In line with these findings, ILC3s have the capacity to crosstalk both directly and indirectly with the adaptive immune system through the production of multiple soluble factors. Following exposure to the commensal microbiota IL-22 produced by ILC3s acts to support homeostatic tissue Th17 responses through the induction of serum amyloid protein A (SAA) from epithelial cells (Figure 3: outputs) (131). Interestingly, ILC3 derived IL-22 can also prevent the activation of T cells in an AhR-dependent manner to limit immune activation or tissue damage (132). Conversely, T cells may also regulate the magnitude of ILC3-derived IL-22 production (26, 133), suggesting complex crosstalk between T cells and ILC3 in determining the level of IL-22 produced in the tissue.

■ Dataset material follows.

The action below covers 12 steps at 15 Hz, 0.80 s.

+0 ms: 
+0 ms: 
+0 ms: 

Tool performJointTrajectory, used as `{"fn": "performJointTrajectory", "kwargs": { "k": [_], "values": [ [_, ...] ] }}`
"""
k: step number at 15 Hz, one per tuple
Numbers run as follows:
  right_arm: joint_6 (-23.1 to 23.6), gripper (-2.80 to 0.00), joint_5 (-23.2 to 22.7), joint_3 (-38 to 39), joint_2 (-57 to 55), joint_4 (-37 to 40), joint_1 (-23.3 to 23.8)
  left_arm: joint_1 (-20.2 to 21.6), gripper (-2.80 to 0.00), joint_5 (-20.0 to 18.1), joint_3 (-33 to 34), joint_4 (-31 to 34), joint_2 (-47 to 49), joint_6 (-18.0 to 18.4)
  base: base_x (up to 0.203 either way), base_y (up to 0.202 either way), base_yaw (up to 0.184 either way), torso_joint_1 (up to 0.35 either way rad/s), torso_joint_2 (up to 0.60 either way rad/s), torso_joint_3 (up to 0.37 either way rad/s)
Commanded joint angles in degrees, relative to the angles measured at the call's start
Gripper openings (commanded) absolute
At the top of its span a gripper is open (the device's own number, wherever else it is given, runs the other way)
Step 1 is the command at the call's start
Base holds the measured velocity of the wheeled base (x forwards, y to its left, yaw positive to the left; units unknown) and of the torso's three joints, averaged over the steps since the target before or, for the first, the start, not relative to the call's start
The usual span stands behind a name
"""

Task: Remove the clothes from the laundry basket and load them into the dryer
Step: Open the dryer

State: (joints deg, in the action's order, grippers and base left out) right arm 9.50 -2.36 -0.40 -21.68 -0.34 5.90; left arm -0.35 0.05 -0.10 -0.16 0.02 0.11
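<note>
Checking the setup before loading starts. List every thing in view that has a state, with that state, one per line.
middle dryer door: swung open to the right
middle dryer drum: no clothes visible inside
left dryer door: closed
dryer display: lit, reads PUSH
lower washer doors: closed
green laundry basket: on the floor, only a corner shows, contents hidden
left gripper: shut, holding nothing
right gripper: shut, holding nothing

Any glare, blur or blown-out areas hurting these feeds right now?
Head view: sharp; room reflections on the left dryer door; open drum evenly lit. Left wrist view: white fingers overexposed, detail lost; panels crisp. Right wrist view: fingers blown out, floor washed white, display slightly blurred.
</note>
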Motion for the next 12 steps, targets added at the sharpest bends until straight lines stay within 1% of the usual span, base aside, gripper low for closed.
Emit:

As highlighted previously, sensing of the microbiota by myeloid cells is a critical regulator of ILC3 responses, and has consequences for adaptive immunity. IL-1β induction of GM-CSF production by ILC3s feeds back on tissue-resident MNP to trigger IL-10 and RA production by intestinal macrophages and DCs—resulting in the induction and maintenance of tissue regulatory T cells (Treg) and reinforcing immune tolerance (Figure 3: inputs/outputs) (134). Similarly, IL-1β produced by intestinal MNP further induces ILC3 to produce IL-2, a critical growth signal that helps to support peripherally induced Tregs in the small intestine and to maintain intestinal tolerance (Figure 3: inputs/outputs) (135). Conversely Treg interactions with MNP may limit IL-23 production to prevent ILC3-driven inflammation via a LAG3-dependent mechanism (Figure 3: outputs) (136), implicating a bidirectional axis involving ILC3, MNP, and Treg in determining the immune tone of the intestinal tract.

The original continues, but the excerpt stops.